Sickle-Cell Anaemia: Symptoms & Transmission ||Class 12 Biology

    Sickle-Cell Anaemia is an autosome linked recessive trait. This disease can be transmitted from parents to the offspring. When both the partners are carried for the gene (Heterozygous). 

    It results in an abnormality in the oxygen carrying protein haemoglobin found in red blood cells (RBCs). This leads to the shape of RBC from biconcave disc to elongated sickle like structure.

Normal RBC

Sickle like RBC

    Problem in this disease typically begin around 5 to 6 months of age. 

       The disease is controlled by a single pair of allele,HbA And HbS. Only homozygous individuals for HbS , i.e., HbS HbS show the diseased phenotype. While the heterozygous individuals, i.e., HbA HbS appear unaffected but they are carrier of the disease. There is 50% chances of transmission of the mutant gene of the progeny leading to the sickle-cell trait.
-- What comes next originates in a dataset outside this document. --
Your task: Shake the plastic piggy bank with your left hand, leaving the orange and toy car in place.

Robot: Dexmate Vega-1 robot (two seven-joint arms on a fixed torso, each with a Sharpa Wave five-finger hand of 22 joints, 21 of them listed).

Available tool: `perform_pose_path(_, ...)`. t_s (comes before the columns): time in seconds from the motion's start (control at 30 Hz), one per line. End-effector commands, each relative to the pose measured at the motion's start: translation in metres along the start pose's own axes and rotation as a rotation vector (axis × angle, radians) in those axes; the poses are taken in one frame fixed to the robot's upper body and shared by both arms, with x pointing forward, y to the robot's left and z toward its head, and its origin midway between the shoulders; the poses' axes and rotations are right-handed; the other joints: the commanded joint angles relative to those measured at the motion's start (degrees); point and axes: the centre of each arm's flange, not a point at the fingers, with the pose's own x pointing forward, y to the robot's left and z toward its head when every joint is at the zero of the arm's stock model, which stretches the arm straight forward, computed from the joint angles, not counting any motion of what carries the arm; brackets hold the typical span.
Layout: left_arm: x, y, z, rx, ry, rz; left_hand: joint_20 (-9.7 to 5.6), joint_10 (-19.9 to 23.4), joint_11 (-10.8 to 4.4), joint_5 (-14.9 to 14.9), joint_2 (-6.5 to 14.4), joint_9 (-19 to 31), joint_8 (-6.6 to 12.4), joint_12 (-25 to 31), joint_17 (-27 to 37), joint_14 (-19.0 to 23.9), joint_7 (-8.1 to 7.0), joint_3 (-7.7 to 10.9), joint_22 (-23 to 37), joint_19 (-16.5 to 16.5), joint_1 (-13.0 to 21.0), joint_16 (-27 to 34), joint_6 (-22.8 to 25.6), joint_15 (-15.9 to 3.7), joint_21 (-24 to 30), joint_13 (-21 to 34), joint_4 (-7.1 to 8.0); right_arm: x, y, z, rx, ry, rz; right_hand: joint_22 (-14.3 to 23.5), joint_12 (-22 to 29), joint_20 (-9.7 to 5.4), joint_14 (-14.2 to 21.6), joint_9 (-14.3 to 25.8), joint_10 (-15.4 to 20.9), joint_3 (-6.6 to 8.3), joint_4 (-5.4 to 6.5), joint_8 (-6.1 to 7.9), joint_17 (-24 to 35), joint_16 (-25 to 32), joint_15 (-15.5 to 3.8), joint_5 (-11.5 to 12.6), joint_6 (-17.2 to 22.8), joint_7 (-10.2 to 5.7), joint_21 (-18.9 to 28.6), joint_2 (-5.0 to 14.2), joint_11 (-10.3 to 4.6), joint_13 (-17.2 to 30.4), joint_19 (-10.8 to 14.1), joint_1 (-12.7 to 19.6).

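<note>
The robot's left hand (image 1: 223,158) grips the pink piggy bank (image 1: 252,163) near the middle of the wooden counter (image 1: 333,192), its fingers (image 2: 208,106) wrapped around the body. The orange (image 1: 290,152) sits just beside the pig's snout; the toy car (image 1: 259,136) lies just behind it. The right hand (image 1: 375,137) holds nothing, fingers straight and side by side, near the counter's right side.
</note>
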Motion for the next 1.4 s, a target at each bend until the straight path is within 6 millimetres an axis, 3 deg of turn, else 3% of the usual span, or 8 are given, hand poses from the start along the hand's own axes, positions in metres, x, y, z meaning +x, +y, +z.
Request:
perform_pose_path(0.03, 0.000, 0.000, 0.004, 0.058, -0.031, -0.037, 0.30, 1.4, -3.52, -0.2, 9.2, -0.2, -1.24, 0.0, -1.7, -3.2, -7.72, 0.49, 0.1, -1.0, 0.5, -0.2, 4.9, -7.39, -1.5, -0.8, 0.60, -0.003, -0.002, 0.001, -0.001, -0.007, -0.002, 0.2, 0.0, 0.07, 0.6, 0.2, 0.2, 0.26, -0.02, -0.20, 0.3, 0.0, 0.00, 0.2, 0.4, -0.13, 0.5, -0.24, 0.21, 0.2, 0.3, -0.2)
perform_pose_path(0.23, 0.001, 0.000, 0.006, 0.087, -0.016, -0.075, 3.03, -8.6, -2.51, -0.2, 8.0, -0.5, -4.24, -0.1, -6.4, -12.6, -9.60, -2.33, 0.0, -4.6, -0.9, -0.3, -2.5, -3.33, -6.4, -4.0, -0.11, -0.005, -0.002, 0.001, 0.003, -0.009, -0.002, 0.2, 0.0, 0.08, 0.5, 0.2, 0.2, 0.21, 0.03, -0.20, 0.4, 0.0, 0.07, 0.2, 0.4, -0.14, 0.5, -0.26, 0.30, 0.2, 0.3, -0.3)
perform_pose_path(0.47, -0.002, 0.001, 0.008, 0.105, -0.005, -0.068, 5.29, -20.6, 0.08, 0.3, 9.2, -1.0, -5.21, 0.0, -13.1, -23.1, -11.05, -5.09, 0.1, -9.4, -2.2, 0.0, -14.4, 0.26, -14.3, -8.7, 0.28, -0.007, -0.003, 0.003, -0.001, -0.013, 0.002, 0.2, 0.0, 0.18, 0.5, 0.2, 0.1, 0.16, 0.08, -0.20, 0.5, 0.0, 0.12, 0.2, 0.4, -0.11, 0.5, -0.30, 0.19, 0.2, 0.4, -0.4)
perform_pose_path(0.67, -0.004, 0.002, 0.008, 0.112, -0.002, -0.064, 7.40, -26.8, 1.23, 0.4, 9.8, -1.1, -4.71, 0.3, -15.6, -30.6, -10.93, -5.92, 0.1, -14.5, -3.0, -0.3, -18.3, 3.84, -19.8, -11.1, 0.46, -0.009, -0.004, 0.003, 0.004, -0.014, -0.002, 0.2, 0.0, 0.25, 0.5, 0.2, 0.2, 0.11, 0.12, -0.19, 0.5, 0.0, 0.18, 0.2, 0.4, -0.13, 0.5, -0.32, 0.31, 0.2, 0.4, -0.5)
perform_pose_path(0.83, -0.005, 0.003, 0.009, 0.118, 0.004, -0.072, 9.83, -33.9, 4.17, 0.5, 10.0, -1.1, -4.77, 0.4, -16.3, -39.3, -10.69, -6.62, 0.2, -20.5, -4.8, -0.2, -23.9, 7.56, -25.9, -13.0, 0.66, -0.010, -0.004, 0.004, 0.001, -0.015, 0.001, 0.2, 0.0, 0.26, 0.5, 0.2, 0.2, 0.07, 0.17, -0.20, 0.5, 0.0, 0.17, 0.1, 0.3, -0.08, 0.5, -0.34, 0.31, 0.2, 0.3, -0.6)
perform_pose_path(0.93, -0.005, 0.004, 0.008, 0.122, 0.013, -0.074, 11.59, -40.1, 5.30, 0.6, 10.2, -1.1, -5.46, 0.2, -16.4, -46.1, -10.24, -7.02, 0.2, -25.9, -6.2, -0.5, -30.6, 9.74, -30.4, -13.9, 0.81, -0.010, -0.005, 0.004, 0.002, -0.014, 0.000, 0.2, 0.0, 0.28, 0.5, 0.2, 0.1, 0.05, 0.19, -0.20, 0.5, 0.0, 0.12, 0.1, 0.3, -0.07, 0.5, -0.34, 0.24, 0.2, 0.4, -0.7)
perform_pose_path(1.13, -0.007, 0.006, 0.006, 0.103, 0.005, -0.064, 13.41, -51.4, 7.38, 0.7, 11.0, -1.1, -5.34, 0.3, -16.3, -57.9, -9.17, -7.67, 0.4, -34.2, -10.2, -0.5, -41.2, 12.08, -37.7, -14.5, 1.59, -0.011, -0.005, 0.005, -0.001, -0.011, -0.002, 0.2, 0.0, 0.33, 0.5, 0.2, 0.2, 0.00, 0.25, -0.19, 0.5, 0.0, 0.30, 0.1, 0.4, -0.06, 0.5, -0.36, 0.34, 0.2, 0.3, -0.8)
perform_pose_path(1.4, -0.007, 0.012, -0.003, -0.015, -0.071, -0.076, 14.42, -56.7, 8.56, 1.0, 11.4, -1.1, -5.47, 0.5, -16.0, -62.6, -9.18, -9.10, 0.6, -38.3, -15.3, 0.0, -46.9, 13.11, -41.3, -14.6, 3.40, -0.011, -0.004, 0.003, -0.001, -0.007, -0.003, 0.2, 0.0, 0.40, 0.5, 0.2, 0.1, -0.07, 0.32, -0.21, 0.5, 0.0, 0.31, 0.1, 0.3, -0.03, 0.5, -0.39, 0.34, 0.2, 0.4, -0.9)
      This disease is caused by the substitution of an amino acid glutamic acid (Glu) by valine (Val) at the sixth position of the beta globin chain of the haemoglobin molecule. The substitution of amino acid in the globin protein results due to the single base substitution at the sixth codon of the beta globin gene from GAG to GUG.

      The mutant haemoglobin molecule undergoes polymerisation under low oxygen tension causing the change in the shape of RBC.

     Sickle-cell anaemia have the following sign and symptoms:

Anaemia, pain in joints, fatigue, dilute urine or blood in urine, inflamed fingers or toes, shortness of breath, vision problem etc.